Work task
Go through the data below and retype all of it exactly.

Data segment

>>

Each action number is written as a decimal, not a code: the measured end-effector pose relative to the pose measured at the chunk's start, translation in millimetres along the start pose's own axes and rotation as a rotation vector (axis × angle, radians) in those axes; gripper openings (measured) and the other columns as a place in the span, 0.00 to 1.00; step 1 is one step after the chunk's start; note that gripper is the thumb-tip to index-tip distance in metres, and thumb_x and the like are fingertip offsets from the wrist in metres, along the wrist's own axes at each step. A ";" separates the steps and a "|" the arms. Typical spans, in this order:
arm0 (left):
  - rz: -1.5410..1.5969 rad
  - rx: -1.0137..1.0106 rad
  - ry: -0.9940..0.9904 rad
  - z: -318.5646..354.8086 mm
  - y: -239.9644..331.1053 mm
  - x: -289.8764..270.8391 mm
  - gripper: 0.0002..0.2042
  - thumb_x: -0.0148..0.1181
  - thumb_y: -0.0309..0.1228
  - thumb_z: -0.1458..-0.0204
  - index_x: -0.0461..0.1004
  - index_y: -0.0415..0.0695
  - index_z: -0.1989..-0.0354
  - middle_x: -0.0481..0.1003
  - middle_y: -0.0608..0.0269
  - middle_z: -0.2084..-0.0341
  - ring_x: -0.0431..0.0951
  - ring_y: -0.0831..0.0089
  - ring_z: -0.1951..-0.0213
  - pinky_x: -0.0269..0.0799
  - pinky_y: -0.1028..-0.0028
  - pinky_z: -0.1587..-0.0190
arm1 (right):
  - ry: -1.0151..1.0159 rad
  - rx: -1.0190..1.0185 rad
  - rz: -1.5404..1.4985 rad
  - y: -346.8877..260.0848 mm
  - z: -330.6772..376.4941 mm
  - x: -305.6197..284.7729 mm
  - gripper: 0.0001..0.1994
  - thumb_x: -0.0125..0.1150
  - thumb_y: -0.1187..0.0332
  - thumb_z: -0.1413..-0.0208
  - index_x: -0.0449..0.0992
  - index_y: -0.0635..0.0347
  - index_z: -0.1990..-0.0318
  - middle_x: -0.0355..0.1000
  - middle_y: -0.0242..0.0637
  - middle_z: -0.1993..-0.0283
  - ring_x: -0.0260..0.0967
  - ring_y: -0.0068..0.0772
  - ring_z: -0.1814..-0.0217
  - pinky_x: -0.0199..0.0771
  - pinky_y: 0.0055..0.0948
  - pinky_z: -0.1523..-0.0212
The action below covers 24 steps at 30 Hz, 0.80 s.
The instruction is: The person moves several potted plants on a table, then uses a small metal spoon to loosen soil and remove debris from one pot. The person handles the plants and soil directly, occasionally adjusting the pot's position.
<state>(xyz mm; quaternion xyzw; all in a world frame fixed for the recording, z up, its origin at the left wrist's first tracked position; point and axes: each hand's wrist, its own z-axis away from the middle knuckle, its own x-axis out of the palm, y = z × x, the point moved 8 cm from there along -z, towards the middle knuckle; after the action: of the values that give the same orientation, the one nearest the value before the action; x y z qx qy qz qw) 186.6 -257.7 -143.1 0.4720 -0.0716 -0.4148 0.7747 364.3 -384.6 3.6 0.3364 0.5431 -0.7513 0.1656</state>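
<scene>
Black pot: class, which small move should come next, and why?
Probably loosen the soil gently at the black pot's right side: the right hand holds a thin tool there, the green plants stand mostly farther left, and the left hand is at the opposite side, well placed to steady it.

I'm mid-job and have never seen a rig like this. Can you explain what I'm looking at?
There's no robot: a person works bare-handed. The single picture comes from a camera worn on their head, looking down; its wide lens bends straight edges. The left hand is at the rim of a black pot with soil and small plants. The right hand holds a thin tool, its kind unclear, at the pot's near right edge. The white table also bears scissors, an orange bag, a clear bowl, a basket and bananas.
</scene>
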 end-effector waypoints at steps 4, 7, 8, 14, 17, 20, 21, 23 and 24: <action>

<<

Output
Each action number is written as a decimal, not a code: the measured end-effector pose relative to the pose measured at the chunk's start, translation in millimetres along the start pose's own axes and rotation as a rotation vector (axis × angle, radians) in those axes; gripper openings (measured) and the other columns as a place in the span, 0.00 to 1.00; step 1 is one step after the chunk's start; note that gripper is the thumb-tip to index-tip distance in metres, and thumb_x and the like are fingertip offsets from the wrist in metres, along the wrist's own axes at each step. A ";" separates the steps and a "|" the arms. Typical spans, in this order:
arm0 (left):
  - rz: -1.5410..1.5969 rad
  - rx: -1.0137..1.0106 rad
  - ry: -0.9940..0.9904 rad
  - z: -318.5646..354.8086 mm
  - y: -239.9644..331.1053 mm
  - x: -289.8764..270.8391 mm
  - gripper: 0.0002..0.2042
  - thumb_x: -0.0148..0.1181
  - thumb_y: -0.0309..0.1228
  - thumb_z: -0.1458..-0.0204
  - index_x: -0.0461..0.1004
  - index_y: -0.0415..0.0695
  - index_z: -0.1989..-0.0354
  - middle_x: -0.0481..0.1003
  - middle_y: -0.0608..0.0269
  - middle_z: -0.2084..-0.0341
  - ring_x: -0.0431..0.0951
  - ring_y: -0.0831..0.0089
  - ring_z: -0.1951..-0.0213
  - pinky_x: -0.0269..0.0799
  - pinky_y: -0.1028..-0.0028
  - pinky_z: -0.1587..-0.0190
arm1 (right):
  - ry: -1.0151..1.0159 rad
  - rx: -1.0190..1.0185 rad
  - rz: -1.5404..1.4985 rad
  - y: -346.8877..260.0848 mm
  - z: -330.6772..376.4941 mm
  - x: -305.6197..284.7729 mm
  - gripper: 0.0001..0.1994
  - thumb_x: -0.0125..0.1150
  - thumb_y: -0.1187..0.0332
  - thumb_z: -0.1413..-0.0208
  - index_x: -0.0449..0.0992
  - index_y: -0.0635..0.0347
  - index_z: -0.1990..-0.0318
  - middle_x: -0.0355..0.1000
  - middle_y: -0.0242..0.0637
  - middle_z: -0.1993..-0.0283
  - ring_x: -0.0260..0.0967
  - ring_y: -0.0068..0.0772
  - ring_z: -0.1814..-0.0217
  - pinky_x: -0.0199..0.0771
  - pinky_y: 0.0055..0.0948
  - pinky_z: -0.1523..-0.0212
The action below covers 24 steps at 30 Hz, 0.80 s.
The instruction is: The person moves several potted plants on a table, then uses a small metal spoon to loosen soil and remove debris from one pot. The person handles the plants and soil directly, occasionally adjusting the pot's position.
<state>(xyz mm; quaternion xyzw; all in a world frame fixed for the recording, z up, its origin at the left wrist's first tracked position; point and axes: each hand's wrist, its own z-axis away from the middle knuckle, its own x-axis out of the palm, y = z × x, the point moved 8 cm from there along -z, towards the middle knuckle; after the action: of the values that give the same orientation, the one nearest the value before the action; x y z qx qy qz qw) 186.6 -257.7 -143.1 0.4720 -0.0716 -0.4148 0.7747 364.3 -384.6 3.6 0.3364 0.5431 -0.7513 0.1656</state>
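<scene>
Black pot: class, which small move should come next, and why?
Probably loosen the soil gently at the black pot's right side: the right hand holds a thin tool there, the green plants stand mostly farther left, and the left hand is at the opposite side, well placed to steady it.

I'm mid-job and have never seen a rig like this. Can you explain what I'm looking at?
There's no robot: a person works bare-handed. The single picture comes from a camera worn on their head, looking down; its wide lens bends straight edges. The left hand is at the rim of a black pot with soil and small plants. The right hand holds a thin tool, its kind unclear, at the pot's near right edge. The white table also bears scissors, an orange bag, a clear bowl, a basket and bananas.
</scene>
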 end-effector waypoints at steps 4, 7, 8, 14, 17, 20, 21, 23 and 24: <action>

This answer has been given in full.